9 Responses to Didier Raoult and the hydroxychloroquine controversy ( part 1 )

  • I was attacked by some guy, a techie i think, on lLnkedIn when i pointed out some obvious flaws in the study and told him to go away and read Bad Science or your blog before spouting rubbish about so called miracle cures. He called me an idiot and left it at that.

    I’m a humble techie but I read your blog assiduously, have read two of your books and of course read Bad Science and shared it with several friends.

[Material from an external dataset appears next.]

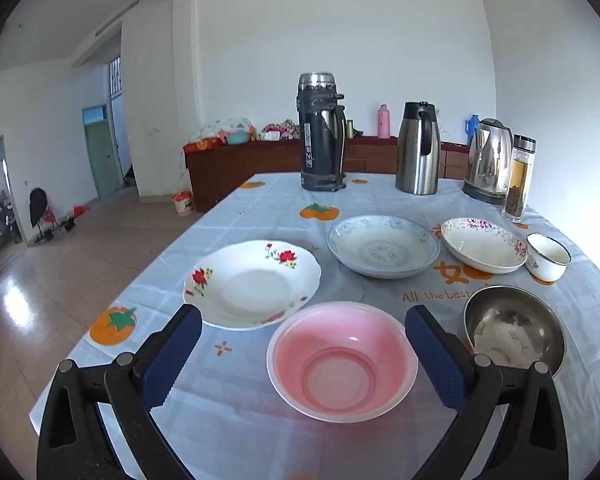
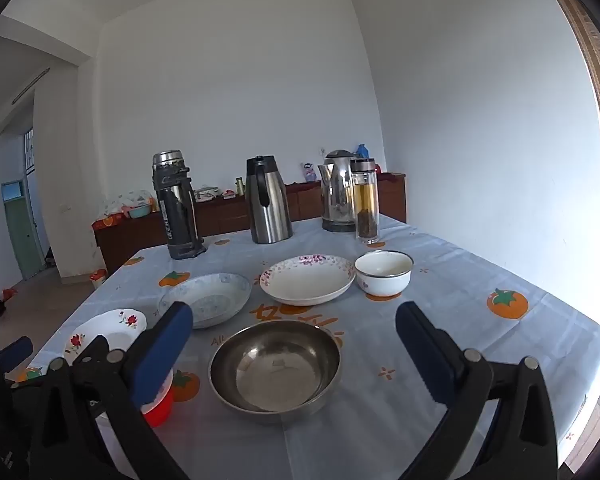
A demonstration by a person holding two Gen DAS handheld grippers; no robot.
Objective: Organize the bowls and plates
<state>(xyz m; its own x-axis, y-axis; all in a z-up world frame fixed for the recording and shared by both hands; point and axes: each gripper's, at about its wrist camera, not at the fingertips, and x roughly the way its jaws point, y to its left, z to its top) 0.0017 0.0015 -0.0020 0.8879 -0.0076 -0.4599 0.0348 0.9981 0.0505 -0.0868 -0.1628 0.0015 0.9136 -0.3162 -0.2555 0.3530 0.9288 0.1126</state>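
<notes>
In the left wrist view my left gripper (image 1: 303,320) is open above a pink plastic bowl (image 1: 342,362). Beyond it lie a red-flowered white plate (image 1: 252,284), a blue-patterned plate (image 1: 383,246), a purple-flowered plate (image 1: 482,245), a white enamel cup-bowl (image 1: 548,257) and a steel bowl (image 1: 514,326). In the right wrist view my right gripper (image 2: 294,318) is open above the steel bowl (image 2: 276,370). The purple-flowered plate (image 2: 307,279), the enamel bowl (image 2: 384,272), the blue plate (image 2: 206,298) and the red-flowered plate (image 2: 106,334) lie beyond. The pink bowl (image 2: 160,402) is mostly hidden by the left finger.
A dark thermos (image 1: 322,132), a steel jug (image 1: 418,148), an electric kettle (image 1: 488,160) and a glass tea bottle (image 1: 520,178) stand along the table's far edge. The tablecloth (image 1: 260,208) carries orange fruit prints. A wooden sideboard (image 1: 240,168) stands behind.
</notes>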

    I don’t say it enough but a) thanks so much for this invaluable and fascinating blog b) keep up the good work!

  • Christian:
    are you sure about the dose?
    in our trial – many years ago – we gave patients peri-operatively 600 mg to 1400 mg hydroxychloroquine sulphate in 48-hours
    https://pubmed.ncbi.nlm.nih.gov/6504946/?from_single_result=ernst+e%2C+hydroxychloroquine&expanded_search_query=ernst+e%2C+hydroxychloroquine

  • This is part of the controversy, as I will show in part II. Raoult started with chloroquine and NOT HCQ and would switch two days later without ever acknowledging he had changed horses. Dosage for everyday use of chloroquine is 100 mgs.

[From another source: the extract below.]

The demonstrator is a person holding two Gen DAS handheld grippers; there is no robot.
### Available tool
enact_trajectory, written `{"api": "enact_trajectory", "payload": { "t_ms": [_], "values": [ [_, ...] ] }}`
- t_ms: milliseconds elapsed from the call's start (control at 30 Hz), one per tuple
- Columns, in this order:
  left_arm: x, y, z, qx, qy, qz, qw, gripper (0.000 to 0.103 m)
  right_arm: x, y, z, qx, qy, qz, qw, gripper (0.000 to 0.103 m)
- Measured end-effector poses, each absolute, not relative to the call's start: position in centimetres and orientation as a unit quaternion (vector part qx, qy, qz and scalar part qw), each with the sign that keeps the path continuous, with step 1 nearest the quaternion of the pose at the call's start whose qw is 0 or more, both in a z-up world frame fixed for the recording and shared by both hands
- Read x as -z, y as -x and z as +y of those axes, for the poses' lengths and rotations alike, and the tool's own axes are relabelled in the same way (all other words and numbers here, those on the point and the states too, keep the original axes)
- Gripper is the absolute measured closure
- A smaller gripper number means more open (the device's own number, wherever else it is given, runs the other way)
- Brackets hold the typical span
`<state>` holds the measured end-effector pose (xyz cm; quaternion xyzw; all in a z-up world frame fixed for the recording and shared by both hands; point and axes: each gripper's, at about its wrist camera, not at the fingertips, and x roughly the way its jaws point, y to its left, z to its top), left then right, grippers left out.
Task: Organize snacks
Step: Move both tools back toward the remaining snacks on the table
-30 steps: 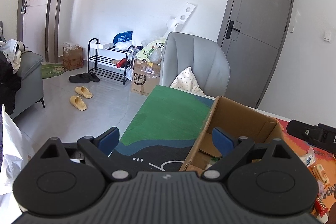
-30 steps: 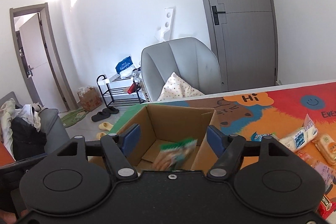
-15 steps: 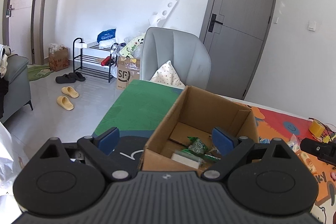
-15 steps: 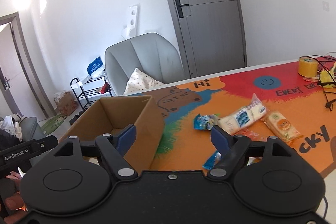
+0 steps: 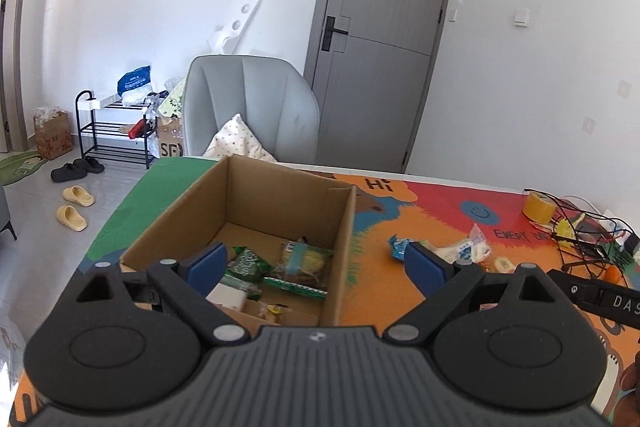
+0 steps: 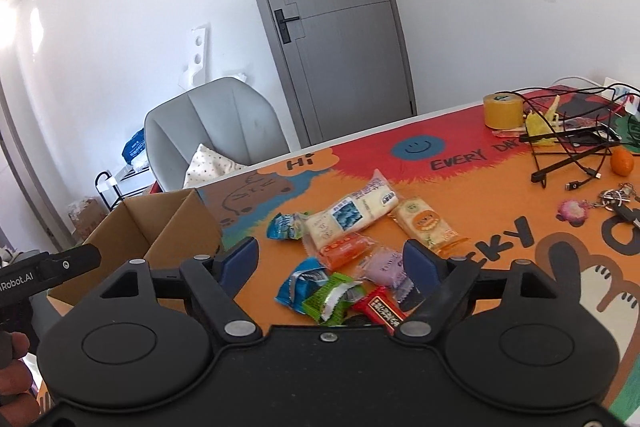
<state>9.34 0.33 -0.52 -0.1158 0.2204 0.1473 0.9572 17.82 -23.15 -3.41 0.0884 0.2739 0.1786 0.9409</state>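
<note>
An open cardboard box (image 5: 256,195) (image 6: 156,231) stands on the colourful mat and holds several snack packets, among them a green one (image 5: 248,263) and a yellow one (image 5: 304,257). My left gripper (image 5: 316,261) hovers open over the box's near right corner, nothing between its blue pads. My right gripper (image 6: 332,259) is open above a heap of loose snacks: a long white pack (image 6: 352,213), an orange cracker pack (image 6: 426,225), a purple packet (image 6: 380,265), a green packet (image 6: 334,297), a red bar (image 6: 380,309) and blue packets (image 6: 286,225). It holds nothing.
A yellow tape roll (image 6: 502,111), black cables (image 6: 568,143), an orange fruit (image 6: 622,161) and keys (image 6: 608,197) lie at the mat's right end. A grey chair (image 5: 256,107) with a cushion stands behind the table. Shoe rack (image 5: 116,131) and slippers are on the floor at left.
Both grippers swung right. The right one left the box, where a green packet dropped, and now faces the snack heap. The left one moved from the table's green end to over the box.
</note>
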Motion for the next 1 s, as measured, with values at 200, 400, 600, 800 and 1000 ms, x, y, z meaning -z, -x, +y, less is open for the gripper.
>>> {"api": "enact_trajectory", "payload": {
  "t_ms": [200,400,600,800,1000],
  "values": [
    [0.8,-10.3,-2.1,-0.111,0.106,0.224,0.962,0.009,4.5,-18.0,-25.0,-0.172,-0.099,0.286,0.937,0.038],
    [1.2,-11.7,-3.9,-0.095,0.099,0.234,0.963,0.011,5.7,-18.5,-26.5,-0.171,-0.115,0.299,0.932,0.047],
    [2.1,-13.2,-5.6,-0.084,0.084,0.248,0.961,0.014,7.2,-19.1,-27.0,-0.173,-0.124,0.314,0.925,0.050],
    [3.6,-15.2,-6.9,-0.075,0.071,0.264,0.959,0.017,9.4,-20.1,-27.2,-0.171,-0.133,0.337,0.916,0.053],
    [5.1,-17.1,-7.6,-0.074,0.069,0.283,0.954,0.018,11.0,-21.2,-26.6,-0.177,-0.134,0.354,0.909,0.053]
  ]
}}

  • I feel that Dr Lehmann is being very diplomatic when he describes Didier Raoult as “White-haired with age, venerable in appearance”. In his videos, I was reminded more of an ageing hippy musician in a white lab coat.

    I had not realize that his institute had lost its INSERM and CNRS accreditations. Given the “quality” of that first paper, Hydroxychloroquine plus Azithromycin as a Treatment for Covid-19: Results of a Non-Randomized Open-Label Clinical Trial one can understand their actions if it reflects earlier “research”

  • What´s the deal with these long-haired, white-bearded COVID19-deniers with a superior sense of mission?!

    Our German representative of this strange, Gandalf-inspired guild is Dr. W. Wodarg, a guy who is completely blind to all scientific evidence that does not go along with his preconceived notion that SARS-CoV-2 is just another harmless common flu virus.

  • Be so kind as to provide a case (or cases) in which hidroxichloroquine to treat patients on d1-d2 (or maybee later) of symptoms have led to heart issues. By now it is being used in many countries, as it has been used before for other purposes. If you are not able to, please be so kind as to not bring forward unprecise commentaries.
    Be so kind also as to provide concrete suggestions as how to move forward on the treatment of the disease. Keep away from commenting vaccines please for these will take at least a few months to become available.
    Let us be practicle.

    • If you want to know about cardiac toxicity you have only to read the data sheet, which lists prolonged QT interval, torsades des pointes ventricular fibrillation and cardiomyopathy among the cardiac effects (oh yes, and death).